By Farhad Rezaei | July 23, 2020

Sina Athar clinic after a June 30 explosion.An explosion at the Sina Athar clinic in Tehran on June 30 left 19 people dead. Image credit: Nazanin Kazemi Nava, IRNA.

Since late June, there have been dozens of fires and explosions at or near nuclear, military, and industrial facilities in Iran. Experts see the clear possibility of Israeli sabotage in many of these incidents and describe an attempt to disrupt Iran’s re-emerging nuclear program, but Iranian officials have refrained from pointing the finger. Is it plausible for Israel to be behind these serial explosions? And, if it is, why are the Iranians not responding? To answer these questions with any degree of accuracy, an examination of the timing and the locations of these explosions is crucial.

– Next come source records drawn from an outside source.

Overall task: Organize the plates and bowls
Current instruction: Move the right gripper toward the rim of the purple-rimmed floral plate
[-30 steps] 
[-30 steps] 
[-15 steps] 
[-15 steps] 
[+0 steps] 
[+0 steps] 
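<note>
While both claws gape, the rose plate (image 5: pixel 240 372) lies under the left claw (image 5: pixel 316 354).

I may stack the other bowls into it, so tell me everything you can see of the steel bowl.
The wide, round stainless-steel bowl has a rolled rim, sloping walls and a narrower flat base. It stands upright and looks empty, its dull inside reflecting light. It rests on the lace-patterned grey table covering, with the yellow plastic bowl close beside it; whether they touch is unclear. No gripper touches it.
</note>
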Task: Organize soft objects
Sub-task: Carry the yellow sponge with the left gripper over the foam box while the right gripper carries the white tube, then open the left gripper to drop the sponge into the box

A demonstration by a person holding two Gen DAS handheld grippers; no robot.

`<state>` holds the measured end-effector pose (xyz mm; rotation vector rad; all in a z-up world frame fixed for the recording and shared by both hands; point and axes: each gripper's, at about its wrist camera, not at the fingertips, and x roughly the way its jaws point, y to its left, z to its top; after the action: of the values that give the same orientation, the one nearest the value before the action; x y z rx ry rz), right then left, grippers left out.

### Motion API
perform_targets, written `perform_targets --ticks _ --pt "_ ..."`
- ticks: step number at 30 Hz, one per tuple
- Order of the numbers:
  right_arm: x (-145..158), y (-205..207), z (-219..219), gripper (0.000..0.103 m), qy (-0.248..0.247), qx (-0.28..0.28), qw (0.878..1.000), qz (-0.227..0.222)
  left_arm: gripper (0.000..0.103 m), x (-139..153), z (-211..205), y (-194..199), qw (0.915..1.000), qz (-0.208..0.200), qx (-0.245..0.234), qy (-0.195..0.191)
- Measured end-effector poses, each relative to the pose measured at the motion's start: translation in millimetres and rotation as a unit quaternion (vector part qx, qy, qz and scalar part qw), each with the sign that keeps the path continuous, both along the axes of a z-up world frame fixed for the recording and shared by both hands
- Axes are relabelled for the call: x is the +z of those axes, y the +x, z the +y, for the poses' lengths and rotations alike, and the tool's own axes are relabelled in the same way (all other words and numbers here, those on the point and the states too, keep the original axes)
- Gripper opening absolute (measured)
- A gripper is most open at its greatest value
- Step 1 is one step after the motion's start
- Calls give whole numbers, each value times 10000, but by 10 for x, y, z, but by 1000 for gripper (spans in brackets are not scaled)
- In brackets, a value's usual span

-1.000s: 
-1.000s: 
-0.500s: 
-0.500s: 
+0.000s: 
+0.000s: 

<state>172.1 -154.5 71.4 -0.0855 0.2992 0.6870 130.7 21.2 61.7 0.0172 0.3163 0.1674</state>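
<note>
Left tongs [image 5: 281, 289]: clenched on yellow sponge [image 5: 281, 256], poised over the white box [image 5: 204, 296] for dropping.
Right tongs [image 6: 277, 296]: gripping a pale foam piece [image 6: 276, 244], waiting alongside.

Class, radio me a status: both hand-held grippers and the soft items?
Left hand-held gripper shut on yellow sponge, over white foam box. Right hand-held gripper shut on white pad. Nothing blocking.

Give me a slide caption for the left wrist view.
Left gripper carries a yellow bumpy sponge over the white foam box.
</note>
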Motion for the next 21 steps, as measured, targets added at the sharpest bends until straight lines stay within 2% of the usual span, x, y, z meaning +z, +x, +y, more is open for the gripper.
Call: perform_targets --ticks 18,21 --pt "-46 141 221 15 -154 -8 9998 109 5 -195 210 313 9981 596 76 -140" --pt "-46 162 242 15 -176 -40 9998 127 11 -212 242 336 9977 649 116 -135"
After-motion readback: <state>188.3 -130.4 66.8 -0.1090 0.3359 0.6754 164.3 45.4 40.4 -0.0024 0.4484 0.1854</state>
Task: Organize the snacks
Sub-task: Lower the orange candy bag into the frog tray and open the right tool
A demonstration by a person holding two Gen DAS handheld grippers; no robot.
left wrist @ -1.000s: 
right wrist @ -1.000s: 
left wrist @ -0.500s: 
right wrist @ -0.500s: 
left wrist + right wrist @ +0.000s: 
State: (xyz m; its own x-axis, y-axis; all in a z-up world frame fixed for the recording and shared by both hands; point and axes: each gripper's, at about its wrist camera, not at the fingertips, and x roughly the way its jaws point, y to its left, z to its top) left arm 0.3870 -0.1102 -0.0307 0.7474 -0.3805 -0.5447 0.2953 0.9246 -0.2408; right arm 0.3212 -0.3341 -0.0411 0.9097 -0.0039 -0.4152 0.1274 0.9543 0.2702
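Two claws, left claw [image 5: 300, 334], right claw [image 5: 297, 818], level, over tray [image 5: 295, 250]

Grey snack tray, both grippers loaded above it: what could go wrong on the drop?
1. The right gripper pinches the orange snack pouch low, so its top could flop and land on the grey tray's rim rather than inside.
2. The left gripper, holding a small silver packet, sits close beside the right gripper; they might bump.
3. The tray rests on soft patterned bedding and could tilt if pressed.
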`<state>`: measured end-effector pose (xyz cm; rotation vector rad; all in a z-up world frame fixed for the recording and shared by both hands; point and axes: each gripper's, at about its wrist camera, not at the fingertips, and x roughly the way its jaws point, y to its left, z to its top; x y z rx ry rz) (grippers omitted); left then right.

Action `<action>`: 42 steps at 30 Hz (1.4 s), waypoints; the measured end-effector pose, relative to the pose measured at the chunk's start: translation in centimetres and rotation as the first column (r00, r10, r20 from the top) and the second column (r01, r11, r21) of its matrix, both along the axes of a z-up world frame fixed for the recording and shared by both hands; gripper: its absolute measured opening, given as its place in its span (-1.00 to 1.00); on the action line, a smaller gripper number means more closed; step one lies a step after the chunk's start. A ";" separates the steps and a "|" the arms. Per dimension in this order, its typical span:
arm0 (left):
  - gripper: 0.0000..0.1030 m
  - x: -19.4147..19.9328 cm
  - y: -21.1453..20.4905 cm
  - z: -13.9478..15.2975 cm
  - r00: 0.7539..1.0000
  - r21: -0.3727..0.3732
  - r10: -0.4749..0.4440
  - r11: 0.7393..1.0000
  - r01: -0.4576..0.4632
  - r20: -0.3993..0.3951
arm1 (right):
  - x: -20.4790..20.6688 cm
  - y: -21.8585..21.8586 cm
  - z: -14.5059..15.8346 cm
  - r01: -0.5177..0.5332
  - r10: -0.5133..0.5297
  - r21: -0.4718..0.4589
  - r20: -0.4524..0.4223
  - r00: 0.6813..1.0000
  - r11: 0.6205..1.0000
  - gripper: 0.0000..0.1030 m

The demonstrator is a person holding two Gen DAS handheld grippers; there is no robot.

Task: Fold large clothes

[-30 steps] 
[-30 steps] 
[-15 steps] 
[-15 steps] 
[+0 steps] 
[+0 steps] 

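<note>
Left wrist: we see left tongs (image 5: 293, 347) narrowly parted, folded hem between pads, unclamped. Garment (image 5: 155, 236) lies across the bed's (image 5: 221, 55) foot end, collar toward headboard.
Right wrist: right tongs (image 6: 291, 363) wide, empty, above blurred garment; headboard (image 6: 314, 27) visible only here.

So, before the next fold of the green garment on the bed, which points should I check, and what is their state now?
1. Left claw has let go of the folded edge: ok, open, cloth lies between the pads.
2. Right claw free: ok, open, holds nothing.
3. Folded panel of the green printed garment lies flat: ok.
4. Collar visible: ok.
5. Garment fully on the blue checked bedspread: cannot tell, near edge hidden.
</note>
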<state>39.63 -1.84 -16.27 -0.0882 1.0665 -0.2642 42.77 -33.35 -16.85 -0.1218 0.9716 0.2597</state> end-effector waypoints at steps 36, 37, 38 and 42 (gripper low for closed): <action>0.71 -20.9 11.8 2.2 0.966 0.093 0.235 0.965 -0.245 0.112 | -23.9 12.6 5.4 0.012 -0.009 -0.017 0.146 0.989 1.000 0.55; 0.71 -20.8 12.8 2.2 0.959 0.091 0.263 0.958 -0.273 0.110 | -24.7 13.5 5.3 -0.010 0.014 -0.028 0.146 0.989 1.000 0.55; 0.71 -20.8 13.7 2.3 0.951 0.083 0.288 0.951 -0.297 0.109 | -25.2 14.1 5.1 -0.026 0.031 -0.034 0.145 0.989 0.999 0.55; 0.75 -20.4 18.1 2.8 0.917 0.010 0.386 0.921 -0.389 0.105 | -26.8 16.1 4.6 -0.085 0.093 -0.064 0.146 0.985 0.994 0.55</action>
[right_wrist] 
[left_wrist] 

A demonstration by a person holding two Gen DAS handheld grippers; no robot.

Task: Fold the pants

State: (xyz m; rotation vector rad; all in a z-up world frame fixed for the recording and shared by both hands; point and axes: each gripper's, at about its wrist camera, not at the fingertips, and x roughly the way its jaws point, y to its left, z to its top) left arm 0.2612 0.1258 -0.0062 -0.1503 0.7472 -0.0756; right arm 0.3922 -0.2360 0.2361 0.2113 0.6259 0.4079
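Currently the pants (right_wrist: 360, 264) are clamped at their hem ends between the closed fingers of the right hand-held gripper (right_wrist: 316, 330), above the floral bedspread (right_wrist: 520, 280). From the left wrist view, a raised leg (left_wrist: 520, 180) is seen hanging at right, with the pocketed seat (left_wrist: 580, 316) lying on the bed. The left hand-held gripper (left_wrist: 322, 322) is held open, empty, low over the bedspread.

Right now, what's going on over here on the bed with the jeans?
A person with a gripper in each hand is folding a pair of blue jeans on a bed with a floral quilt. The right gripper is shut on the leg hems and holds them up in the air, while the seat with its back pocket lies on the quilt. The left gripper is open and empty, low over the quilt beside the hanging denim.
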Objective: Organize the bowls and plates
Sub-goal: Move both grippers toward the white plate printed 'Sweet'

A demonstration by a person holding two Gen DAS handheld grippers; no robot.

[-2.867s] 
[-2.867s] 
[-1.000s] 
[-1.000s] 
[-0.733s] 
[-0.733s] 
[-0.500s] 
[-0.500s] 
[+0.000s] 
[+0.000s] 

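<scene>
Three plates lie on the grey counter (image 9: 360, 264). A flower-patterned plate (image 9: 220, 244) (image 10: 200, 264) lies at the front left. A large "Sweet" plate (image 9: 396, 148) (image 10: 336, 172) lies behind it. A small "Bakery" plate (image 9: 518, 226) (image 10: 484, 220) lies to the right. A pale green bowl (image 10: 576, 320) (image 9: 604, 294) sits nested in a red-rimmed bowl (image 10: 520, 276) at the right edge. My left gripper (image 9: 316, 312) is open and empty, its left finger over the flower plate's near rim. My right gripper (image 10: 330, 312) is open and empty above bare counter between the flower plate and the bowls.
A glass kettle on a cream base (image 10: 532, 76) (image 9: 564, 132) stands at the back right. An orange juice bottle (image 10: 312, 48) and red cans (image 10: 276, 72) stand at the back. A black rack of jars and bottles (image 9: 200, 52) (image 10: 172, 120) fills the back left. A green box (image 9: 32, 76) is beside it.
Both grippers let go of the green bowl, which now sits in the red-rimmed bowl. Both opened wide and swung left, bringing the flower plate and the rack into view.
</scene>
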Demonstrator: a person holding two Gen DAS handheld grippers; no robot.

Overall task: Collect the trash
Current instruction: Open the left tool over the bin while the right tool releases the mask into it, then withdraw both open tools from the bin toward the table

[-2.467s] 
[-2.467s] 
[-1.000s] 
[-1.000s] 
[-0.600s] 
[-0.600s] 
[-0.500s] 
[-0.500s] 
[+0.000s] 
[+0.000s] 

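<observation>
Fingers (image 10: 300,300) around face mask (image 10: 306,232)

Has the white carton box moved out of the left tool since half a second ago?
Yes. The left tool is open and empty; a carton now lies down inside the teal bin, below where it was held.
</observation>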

Khojir missile facility. The first episode took place on June 25, when a massive explosion struck an underground tunnel system of the Shahid Bakeri Industrial Group at the Khojir Missile Facility, located in eastern Tehran. As far back as 2010, an Iran expert at the Center for Strategic and International Studies had identified Khojir as a “site of numerous tunnels, some suspected of use for arms assembly,” although some of its other functions remain unknown. The facility is also close to the Parchin military complex, a more familiar name because of the reports of the International Atomic Energy Agency (IAEA), and a place that has been on the minds of US and Israeli intelligence services for over 20 years because they believe Iran conducted illicit nuclear activities there in the past, including tests of explosive triggers that could be used in atomic bombs.

Similarly, the missile program of Iran has long been a target of Mossad, Israel’s national intelligence agency. In November 2011, a massive explosion at the Bid Kaneh missile development site completely destroyed several buildings and killed General Hassan Tehrani Moghaddam, the father of Iran’s ballistic missile program, along with 38 others. The incident was widely viewed as an act of sabotage by Israel as a way to degrade the impressive strides in Iran’s missile program.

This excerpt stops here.